The Bookshelf, The Parlor, The Young Texas Reader, and the Monthly

The Texas Bookshelf is different from the The Texas Parlor, . The Texas Parlor carries "general" bookish information and non-book information and even different Texana news and notes of use to the bibliographically challenged and other nosey folks intersted in historical, literary, and cultural observations. Will's Texana Monthly may carry material from either blog, but extends itself beyond those, especially for longer compilations or treatments. The Monthly, the Bookshelf and the Parlor are all companions. So, is the Young Texas Reader which specialized on books and such things for the youngest to the teenagers.

Wednesday, May 28, 2008

One Christmas in Old Tascosa - Casandra Firman

One Christmas in Old Tascosa.

By Casandra Firman as told by Quintille Speck-Firman Garmany. Foreword by Red Steagall and illustrated by Judy Wise. Lubbock: Texas Tech University Press, 2006. xi, 90 pages. 2 photos, 12 illustrations ISBN 089672588X $21.95 cloth

Tascosa now includes Cal Farley’s Boy’s Town. Before that it was the wild and wooly West with Indians, buffaloes, gunfights, cowboys, and dancehalls. Between the two, the town virtually went to the ghosts. But here is a sweet story from the interregnum.

Garmany was a seven-year-old in 1931. The Depression Dust Bowl was on, but few would have realized it given how simple life was in Tascosa. Having more than one pencil was a student’s wealth.

At the time Tascosa’s lone resident was Frenchie McCormick, an elderly woman with a dancing history and an honored wedding vow to remain in Tascosa.

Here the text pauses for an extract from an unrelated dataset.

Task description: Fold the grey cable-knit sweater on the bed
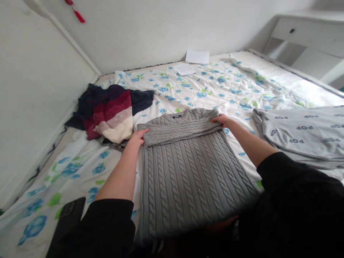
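well, left hand (137,138) and right hand (221,120) gripping the folded-over top of a grey cable-knit sweater (188,179), flat on a floral bed sheet (204,86); crumpled striped sweater (113,113) just left, grey lettered garment (301,132) right, white wall (134,32) beyond.

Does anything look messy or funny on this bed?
Yes! The striped sweater lies crumpled in a heap near the wall, while the grey cable-knit sweater lies flat and neat. Two sheets of paper also sit oddly at the bed's far end.

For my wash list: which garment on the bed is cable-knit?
The grey cable-knit sweater, top folded over. The striped sweater shows colour bands; the grey garment at right has POP lettering.
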`<move>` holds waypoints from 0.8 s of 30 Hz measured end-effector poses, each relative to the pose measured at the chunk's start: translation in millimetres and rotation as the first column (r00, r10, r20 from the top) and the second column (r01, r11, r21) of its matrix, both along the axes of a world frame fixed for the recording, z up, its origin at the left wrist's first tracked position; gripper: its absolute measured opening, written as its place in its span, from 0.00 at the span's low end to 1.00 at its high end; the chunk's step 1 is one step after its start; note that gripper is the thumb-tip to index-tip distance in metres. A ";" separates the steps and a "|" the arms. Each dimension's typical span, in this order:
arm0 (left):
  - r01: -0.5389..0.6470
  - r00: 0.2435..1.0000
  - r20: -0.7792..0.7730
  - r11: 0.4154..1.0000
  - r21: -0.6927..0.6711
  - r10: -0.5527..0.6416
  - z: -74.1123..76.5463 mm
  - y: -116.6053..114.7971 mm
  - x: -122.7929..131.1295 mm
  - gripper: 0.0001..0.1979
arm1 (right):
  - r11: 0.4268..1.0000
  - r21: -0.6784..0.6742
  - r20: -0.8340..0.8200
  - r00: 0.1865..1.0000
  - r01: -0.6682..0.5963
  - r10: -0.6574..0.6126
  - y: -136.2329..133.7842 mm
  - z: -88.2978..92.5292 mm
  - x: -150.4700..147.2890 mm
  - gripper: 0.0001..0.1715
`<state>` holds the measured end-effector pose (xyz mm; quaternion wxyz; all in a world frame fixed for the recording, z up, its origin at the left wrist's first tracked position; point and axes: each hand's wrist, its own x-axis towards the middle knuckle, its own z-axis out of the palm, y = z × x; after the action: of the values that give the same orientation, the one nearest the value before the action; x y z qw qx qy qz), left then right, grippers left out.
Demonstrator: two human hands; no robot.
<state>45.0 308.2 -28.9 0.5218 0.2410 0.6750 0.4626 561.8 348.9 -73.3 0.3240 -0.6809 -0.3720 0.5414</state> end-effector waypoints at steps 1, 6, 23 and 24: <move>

Nearby in a one-room school house Christmas was approaching and the children’s Pageant was finally ready. And it was nearly, completely, absolutely wrecked. It wasn’t the children, the building, the costumes, or even a too-playful dog. It snowed on the day before the evening’s performance, so heavily that the audience could not come. Parents knew their children were okay with the teacher in the schoolhouse, but they could not get through the snow. And without an audience to love and smile over the Pageant’s young performers, it would be a failure. Then through the blizzard, Frenchie McCormick was spotted coming through the deep snow. The children warmed Mrs. McCormick. She took her place among the chairs out front. And she loved the youngsters’ presentation. And the children loved her for being there – just to see them.

Red Steagall, a Texas poet laureate, and Richard O’Brien append a song “Frenchie McCormick.” Merry Christmas!

1 comment:

Anonymous said...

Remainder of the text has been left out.